Please see the examples below.

felixcheung · 2016-12-14T23:22:41Z

could you include a screenshot of the vignettes output?

wangmiao1981 · 2016-12-14T23:23:44Z

I will attach the screenshot.

wangmiao1981 · 2016-12-14T23:29:08Z

wangmiao1981 · 2016-12-14T23:31:03Z

R/pkg/R/mllib.R

@@ -1233,7 +1233,7 @@ setMethod("spark.survreg", signature(data = "SparkDataFrame", formula = "formula
 #'        docConcentration. Only 1-size or \code{k}-size numeric is accepted.
 #' @param customizedStopWords stopwords that need to be removed from the given corpus. Ignore the
 #'        parameter if libSVM-format column is used as the features column.
-#' @param maxVocabSize maximum vocabulary size, default 1 << 18
+#' @param maxVocabSize maximum vocabulary size, default is 1 << 18


This is one example of default. See the deleted line.

Random forest:
#' @param impurity Criterion used for information gain calculation. #' For regression, must be "variance". For classification, must be one of #' "entropy" and "gini", default is "gini".

Gradient Boosted Tree Model for Regression and Classification
#' @param lossType Loss function which GBT tries to minimize. #' For classification, must be "logistic". For regression, must be one of #' "squared" (L2) and "absolute" (L1), default is "squared".
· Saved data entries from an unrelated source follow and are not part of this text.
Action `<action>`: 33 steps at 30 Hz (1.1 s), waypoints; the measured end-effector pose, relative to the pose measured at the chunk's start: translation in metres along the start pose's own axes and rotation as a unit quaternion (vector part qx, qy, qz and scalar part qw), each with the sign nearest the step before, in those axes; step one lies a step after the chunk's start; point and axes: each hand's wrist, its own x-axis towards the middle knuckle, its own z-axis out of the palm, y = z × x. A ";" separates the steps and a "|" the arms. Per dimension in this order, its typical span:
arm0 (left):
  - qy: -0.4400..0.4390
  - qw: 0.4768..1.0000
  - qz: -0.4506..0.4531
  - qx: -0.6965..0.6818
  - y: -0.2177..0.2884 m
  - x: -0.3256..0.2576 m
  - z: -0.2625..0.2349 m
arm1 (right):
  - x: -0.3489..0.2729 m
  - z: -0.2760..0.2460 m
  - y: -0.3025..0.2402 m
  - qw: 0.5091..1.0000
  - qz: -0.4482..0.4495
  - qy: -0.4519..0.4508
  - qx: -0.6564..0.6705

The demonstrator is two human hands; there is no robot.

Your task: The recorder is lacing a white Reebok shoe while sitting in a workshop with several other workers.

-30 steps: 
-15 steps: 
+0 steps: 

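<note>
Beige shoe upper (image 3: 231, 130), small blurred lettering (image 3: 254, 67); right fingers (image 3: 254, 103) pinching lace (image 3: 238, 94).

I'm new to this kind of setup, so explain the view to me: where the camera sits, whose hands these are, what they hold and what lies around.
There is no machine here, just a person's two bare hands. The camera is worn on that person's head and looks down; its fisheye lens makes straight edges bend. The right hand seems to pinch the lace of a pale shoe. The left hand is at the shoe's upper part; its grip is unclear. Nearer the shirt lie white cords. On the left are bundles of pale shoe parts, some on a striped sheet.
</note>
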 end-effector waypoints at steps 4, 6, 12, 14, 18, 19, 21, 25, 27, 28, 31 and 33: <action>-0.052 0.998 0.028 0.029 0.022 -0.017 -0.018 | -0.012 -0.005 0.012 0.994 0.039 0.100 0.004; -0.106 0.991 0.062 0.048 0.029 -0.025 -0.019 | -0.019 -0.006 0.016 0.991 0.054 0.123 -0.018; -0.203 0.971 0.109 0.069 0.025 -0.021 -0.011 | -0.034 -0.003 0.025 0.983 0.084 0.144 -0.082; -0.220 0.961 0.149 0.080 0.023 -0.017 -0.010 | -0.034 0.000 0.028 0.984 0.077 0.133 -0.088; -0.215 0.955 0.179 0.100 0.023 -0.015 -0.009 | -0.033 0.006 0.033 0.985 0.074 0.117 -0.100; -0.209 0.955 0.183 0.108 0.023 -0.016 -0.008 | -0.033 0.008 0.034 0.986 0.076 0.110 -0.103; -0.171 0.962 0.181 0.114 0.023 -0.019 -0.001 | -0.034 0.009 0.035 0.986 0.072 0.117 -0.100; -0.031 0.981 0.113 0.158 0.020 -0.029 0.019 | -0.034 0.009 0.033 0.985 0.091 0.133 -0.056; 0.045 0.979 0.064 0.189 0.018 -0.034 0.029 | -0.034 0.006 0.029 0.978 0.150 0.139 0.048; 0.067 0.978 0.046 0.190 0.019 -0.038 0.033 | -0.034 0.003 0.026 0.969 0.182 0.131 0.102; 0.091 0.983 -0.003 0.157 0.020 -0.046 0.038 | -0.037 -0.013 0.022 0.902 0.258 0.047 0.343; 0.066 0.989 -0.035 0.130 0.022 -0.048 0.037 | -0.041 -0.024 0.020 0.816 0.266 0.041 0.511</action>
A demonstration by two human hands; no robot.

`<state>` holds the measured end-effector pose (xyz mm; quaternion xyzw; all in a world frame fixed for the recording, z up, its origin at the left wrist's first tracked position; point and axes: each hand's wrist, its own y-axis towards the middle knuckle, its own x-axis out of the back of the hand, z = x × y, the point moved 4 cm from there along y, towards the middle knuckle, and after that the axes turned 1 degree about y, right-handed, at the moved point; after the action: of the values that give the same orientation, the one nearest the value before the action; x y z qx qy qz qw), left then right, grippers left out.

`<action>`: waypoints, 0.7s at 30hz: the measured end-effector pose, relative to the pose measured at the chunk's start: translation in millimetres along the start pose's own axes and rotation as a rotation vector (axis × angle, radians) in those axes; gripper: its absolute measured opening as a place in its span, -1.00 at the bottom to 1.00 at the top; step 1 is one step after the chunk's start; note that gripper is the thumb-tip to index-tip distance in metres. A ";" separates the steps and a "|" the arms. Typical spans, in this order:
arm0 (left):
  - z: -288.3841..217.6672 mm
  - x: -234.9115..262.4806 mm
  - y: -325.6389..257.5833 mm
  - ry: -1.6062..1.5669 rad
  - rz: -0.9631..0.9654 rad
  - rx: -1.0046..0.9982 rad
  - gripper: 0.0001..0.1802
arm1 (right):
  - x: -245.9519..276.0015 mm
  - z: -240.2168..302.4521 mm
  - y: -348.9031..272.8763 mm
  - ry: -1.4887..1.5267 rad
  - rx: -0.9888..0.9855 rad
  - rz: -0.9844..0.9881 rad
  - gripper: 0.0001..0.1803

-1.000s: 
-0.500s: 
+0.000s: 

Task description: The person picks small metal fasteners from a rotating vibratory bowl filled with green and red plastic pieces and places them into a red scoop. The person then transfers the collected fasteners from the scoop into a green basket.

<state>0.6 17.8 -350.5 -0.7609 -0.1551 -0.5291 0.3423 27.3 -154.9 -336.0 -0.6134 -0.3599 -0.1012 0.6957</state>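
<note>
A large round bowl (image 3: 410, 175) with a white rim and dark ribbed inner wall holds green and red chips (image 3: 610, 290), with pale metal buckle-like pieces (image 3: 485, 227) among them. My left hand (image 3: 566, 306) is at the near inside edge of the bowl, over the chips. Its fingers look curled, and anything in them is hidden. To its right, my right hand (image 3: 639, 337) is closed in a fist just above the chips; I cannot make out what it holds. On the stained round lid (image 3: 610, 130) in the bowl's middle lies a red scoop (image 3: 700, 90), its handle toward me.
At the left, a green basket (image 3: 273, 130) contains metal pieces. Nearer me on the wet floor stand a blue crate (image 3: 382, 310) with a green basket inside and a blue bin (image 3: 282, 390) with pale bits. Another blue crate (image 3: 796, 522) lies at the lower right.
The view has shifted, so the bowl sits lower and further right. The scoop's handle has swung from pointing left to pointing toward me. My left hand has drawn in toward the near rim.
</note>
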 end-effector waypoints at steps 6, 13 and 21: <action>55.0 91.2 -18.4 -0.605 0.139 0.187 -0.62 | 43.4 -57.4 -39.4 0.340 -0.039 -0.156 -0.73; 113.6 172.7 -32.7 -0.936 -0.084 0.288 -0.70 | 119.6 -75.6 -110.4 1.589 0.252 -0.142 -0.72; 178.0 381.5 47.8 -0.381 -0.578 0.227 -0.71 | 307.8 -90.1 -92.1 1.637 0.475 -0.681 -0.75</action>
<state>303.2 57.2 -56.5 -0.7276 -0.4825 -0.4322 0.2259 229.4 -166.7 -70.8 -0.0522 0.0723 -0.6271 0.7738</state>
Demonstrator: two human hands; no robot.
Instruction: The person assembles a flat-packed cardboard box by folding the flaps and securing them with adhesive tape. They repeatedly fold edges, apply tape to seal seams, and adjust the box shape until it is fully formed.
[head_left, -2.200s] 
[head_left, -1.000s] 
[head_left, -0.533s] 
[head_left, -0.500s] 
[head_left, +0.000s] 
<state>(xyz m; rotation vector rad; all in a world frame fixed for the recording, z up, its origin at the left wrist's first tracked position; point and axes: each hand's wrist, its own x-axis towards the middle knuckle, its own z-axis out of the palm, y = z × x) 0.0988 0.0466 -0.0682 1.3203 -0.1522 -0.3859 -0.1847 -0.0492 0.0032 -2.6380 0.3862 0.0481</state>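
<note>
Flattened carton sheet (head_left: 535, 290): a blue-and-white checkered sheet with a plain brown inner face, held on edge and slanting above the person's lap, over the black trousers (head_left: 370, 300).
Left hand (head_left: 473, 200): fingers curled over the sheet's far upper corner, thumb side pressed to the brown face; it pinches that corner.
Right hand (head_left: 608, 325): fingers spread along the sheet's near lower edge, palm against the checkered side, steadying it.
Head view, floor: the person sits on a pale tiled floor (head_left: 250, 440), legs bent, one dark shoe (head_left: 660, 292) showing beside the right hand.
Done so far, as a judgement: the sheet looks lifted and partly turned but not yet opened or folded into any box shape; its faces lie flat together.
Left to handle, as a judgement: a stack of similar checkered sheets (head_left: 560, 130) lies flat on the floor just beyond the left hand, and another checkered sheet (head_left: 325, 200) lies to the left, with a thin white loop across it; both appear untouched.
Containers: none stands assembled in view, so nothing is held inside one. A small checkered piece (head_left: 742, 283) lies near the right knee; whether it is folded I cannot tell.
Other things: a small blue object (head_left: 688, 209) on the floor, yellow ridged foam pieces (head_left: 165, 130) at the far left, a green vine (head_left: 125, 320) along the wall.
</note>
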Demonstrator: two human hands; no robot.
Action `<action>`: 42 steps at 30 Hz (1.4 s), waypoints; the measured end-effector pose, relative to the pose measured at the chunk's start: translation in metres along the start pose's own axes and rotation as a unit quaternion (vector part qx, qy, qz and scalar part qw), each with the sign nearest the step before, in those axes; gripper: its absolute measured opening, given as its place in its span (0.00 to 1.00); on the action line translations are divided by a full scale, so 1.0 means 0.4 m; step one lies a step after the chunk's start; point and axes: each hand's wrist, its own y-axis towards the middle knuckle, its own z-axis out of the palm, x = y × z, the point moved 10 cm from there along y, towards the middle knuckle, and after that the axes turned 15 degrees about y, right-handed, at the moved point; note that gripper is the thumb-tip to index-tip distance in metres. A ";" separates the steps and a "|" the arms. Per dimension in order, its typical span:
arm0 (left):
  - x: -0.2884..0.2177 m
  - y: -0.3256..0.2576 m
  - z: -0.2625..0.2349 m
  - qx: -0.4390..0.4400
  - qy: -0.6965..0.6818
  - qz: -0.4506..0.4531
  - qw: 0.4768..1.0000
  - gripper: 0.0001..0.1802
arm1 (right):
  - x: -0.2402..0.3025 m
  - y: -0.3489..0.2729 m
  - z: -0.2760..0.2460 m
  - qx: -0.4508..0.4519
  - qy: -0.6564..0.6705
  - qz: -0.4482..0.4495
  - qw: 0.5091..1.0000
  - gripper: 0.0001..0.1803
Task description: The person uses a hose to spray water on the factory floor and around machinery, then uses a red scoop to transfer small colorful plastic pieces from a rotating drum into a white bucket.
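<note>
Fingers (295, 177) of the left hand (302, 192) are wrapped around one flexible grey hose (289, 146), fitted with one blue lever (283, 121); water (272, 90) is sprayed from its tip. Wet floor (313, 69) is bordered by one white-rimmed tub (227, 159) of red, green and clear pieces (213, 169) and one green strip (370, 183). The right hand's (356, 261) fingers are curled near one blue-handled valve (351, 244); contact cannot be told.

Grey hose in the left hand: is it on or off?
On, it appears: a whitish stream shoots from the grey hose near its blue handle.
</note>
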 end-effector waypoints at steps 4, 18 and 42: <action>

they are because they don't have an actual single value listed in the function signature (signature has = NULL).
also default is chosen based on another parameter ("type") and we should explain.

maxVocabSize maximum vocabulary size, default 1 << 18 could still be useful since the value in the signature is bitwShiftL(1, 18)

you are welcome to remove this if you think it's obvious

Got it. Let me go through the document again based on the rules.

let's stick to vignettes for now. I'm sure there's more clean up we could do later.

wangmiao1981

See the two examples

wangmiao1981 · 2016-12-14T23:37:21Z

LDA output. The document link ?spark.lda doesn't work in my browser. How to refer API document in the vignettes?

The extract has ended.